* EXERCISE OBJECTIVE:
If a line in the data holds the string "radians", list it.

* Stored records:
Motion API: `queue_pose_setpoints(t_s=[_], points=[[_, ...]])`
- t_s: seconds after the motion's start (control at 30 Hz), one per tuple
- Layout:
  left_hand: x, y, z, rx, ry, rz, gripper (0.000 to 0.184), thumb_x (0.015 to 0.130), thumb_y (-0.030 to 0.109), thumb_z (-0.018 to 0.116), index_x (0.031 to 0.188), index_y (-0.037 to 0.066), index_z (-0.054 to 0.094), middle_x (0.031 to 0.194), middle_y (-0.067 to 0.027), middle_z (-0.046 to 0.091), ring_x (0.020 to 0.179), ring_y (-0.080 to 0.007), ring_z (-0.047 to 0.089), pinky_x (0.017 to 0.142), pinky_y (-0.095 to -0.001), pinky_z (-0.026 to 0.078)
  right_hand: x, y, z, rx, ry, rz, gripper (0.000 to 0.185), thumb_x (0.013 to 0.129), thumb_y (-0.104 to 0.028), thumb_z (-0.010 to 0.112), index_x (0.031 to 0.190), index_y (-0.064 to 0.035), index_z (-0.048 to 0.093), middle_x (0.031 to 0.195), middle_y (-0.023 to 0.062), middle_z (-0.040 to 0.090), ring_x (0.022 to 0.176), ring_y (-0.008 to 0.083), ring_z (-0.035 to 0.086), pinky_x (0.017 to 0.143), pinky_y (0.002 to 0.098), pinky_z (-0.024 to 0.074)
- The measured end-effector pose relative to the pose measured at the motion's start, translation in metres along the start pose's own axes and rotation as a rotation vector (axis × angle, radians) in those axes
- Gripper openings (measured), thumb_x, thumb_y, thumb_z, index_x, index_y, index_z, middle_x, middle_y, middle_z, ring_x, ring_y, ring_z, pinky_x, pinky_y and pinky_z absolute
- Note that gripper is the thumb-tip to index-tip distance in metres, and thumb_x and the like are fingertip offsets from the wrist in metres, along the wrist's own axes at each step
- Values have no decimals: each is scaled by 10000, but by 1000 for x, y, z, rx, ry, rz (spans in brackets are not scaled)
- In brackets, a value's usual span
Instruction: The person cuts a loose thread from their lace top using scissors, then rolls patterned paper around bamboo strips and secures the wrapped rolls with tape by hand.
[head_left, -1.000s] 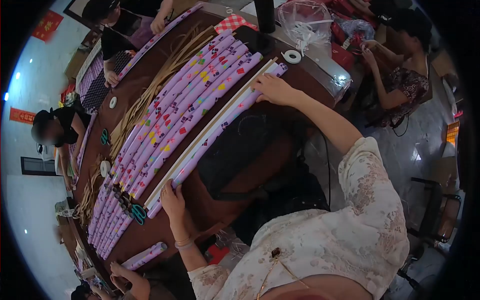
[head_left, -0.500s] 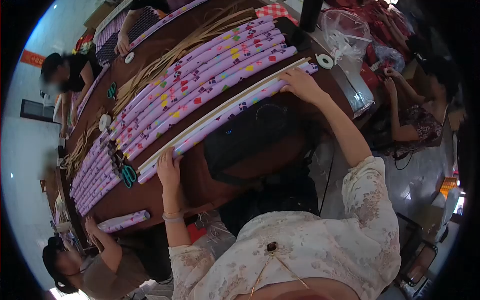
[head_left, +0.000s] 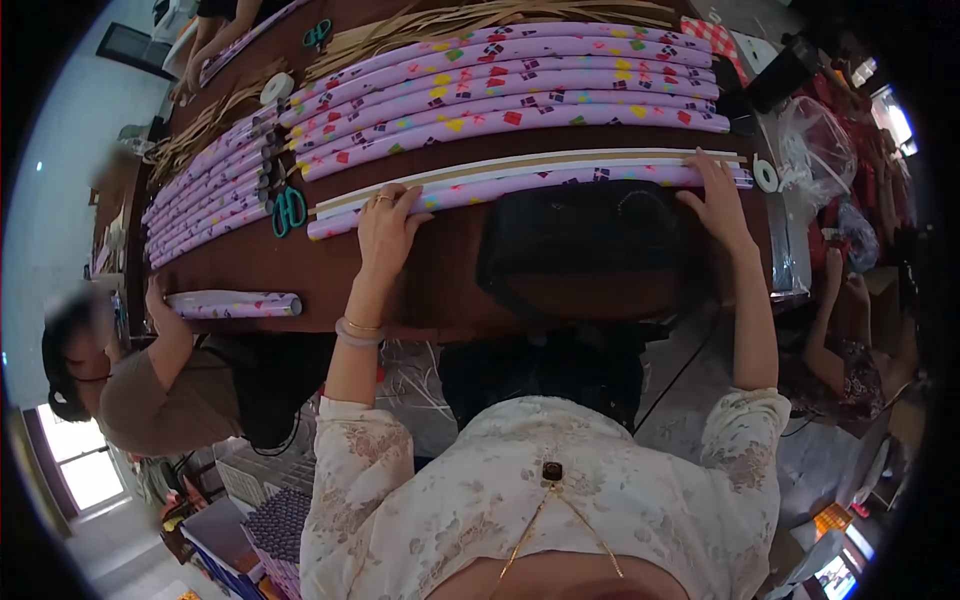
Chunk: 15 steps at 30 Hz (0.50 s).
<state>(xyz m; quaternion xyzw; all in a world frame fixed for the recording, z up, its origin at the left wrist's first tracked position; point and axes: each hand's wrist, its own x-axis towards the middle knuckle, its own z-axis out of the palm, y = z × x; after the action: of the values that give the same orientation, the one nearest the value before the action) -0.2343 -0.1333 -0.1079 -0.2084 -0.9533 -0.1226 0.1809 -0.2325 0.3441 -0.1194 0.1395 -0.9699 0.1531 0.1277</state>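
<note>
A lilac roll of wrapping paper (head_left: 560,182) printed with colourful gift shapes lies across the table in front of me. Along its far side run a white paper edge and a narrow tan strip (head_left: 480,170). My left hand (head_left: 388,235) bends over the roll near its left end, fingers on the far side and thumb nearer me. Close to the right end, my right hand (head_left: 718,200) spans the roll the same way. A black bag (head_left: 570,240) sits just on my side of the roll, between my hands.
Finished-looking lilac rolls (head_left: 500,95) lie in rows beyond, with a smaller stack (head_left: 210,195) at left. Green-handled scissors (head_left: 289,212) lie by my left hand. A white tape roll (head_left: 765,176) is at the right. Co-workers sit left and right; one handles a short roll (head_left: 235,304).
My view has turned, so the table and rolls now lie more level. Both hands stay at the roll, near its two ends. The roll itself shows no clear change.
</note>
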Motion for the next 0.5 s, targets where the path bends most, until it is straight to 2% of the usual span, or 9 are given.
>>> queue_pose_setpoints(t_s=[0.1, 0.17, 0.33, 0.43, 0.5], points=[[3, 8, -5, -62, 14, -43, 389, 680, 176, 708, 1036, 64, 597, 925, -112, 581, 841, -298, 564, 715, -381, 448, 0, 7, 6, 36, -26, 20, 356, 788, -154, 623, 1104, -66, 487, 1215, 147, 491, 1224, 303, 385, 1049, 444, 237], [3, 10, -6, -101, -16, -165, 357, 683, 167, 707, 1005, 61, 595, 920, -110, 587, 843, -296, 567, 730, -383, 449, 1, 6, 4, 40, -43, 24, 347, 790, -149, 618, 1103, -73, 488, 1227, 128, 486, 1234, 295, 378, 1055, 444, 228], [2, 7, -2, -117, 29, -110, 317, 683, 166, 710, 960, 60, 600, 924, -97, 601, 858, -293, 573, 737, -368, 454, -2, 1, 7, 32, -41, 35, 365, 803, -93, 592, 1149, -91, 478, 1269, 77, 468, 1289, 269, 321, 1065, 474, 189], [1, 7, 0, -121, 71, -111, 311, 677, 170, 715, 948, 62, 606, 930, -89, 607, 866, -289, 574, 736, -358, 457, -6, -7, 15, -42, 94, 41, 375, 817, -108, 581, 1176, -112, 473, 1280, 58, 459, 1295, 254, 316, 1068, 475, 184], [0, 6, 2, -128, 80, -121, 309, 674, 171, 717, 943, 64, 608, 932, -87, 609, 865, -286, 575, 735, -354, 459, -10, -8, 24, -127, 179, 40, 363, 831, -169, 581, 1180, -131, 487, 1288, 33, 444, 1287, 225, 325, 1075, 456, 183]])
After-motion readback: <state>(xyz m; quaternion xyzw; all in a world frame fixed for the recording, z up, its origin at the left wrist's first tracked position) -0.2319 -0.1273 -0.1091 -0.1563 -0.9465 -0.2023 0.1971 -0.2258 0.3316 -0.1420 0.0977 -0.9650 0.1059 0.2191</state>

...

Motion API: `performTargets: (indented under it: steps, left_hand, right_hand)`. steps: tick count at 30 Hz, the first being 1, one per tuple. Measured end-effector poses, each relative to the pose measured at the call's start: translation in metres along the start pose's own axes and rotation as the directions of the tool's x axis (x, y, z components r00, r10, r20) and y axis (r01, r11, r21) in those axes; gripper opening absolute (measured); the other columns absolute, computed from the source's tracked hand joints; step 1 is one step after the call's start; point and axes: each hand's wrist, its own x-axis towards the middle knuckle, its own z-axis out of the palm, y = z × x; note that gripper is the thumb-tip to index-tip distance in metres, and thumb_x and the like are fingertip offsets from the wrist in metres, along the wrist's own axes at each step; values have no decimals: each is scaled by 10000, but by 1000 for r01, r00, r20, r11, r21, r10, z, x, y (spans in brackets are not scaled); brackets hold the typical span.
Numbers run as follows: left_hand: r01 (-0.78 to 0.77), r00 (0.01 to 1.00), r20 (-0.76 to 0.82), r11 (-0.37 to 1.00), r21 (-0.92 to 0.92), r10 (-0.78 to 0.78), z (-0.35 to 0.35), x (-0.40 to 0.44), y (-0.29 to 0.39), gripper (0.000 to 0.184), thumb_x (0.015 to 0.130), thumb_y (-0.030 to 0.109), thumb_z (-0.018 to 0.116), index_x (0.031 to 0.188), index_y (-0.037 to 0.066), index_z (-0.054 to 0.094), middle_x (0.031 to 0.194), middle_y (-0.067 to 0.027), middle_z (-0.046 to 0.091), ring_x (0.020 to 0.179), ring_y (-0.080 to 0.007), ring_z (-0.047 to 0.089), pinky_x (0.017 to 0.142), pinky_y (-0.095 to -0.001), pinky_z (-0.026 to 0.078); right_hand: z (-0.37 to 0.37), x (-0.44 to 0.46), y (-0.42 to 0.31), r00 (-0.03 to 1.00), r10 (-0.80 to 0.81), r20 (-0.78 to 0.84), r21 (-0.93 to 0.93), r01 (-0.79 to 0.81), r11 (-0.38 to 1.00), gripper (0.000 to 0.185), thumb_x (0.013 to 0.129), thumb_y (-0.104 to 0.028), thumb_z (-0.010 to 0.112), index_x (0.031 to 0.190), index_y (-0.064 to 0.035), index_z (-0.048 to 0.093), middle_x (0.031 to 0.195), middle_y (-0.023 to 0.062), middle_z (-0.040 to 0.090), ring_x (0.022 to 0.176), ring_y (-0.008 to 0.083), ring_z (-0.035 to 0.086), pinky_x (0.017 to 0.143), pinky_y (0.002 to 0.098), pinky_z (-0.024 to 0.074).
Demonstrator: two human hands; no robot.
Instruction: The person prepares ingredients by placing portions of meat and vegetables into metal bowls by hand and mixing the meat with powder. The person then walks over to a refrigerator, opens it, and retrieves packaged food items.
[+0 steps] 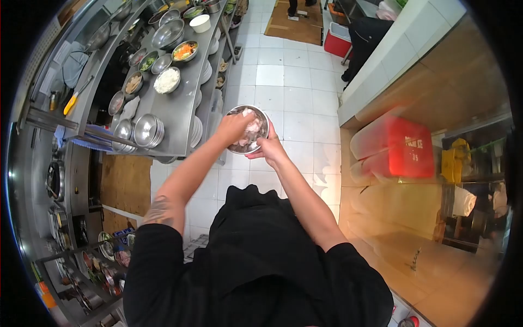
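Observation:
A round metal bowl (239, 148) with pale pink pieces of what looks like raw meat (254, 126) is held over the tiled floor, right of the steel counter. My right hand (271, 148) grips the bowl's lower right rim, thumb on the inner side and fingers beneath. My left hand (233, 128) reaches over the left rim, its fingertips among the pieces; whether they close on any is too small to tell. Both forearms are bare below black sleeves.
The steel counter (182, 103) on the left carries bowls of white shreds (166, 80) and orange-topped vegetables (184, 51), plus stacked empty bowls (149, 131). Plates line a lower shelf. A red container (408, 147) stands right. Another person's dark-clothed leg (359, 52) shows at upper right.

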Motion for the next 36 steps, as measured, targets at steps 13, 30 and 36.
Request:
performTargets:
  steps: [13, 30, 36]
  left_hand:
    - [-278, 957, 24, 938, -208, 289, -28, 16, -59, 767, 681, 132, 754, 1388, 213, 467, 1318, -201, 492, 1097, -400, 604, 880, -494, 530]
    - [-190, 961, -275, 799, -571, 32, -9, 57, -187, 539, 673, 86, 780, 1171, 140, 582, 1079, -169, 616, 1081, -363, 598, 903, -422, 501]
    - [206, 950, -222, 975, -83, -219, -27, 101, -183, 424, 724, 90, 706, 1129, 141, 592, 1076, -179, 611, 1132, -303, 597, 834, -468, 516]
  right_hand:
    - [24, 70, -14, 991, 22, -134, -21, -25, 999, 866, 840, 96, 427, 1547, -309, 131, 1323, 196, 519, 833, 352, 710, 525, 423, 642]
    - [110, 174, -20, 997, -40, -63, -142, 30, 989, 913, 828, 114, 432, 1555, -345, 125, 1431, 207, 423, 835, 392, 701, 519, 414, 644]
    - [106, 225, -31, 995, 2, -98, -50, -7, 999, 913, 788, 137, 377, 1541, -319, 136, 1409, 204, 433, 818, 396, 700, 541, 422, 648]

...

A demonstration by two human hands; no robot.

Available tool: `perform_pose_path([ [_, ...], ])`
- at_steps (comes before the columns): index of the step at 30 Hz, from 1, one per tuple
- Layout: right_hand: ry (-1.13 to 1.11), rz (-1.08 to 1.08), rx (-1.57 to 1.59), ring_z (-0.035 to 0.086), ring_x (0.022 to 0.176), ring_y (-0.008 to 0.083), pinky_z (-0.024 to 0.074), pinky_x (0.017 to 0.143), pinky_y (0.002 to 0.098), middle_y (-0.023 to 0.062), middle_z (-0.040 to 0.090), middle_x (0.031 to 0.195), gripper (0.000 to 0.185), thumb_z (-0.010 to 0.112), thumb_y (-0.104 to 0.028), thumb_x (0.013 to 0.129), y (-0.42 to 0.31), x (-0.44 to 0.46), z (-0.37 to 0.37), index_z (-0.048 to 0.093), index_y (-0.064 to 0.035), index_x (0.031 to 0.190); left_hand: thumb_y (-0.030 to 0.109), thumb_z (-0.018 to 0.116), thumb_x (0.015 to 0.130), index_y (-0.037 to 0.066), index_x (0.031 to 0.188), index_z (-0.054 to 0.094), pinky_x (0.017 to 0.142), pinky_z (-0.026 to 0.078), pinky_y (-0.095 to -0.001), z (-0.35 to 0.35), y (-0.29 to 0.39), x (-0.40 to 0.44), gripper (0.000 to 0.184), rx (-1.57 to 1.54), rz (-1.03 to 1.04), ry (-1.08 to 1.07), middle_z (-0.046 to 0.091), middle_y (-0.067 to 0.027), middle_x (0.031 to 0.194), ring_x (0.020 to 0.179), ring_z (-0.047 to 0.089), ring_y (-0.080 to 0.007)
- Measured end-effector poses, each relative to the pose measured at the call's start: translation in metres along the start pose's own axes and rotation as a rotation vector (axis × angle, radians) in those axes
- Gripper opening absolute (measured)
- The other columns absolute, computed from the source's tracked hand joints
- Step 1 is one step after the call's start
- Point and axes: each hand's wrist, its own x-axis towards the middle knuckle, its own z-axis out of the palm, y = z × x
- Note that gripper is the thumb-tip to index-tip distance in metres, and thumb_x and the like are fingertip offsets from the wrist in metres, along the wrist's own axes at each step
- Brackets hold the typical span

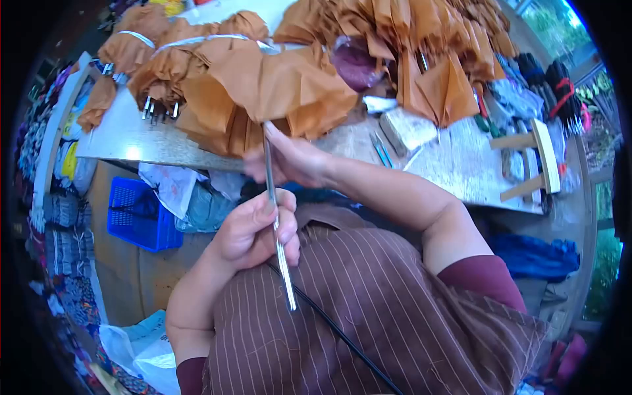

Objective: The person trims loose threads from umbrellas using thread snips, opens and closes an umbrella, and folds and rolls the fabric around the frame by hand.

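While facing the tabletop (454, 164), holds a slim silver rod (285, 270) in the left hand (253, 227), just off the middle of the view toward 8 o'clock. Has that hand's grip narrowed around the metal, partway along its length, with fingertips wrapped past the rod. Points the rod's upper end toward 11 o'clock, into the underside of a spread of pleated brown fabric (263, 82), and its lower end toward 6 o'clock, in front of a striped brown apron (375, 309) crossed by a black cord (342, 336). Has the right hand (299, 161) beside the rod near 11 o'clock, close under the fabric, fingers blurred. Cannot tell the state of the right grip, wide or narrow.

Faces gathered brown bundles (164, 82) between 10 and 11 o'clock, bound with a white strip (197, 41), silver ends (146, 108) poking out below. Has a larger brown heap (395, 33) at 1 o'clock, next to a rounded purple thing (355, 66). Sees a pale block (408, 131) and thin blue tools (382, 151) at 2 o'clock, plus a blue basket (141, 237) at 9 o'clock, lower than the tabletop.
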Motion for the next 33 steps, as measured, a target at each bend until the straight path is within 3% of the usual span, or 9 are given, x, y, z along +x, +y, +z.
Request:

* RESULT OF THIS EXERCISE:
- The measured end-effector pose relative to the pose measured at the motion's start, translation in metres along the start pose's own axes and rotation as a rotation vector (axis × angle, radians) in those axes
- Measured end-effector poses, each relative to the pose measured at the call's start: translation in metres along the start pose's own axes and rotation as a rotation vector (axis × angle, radians) in those axes

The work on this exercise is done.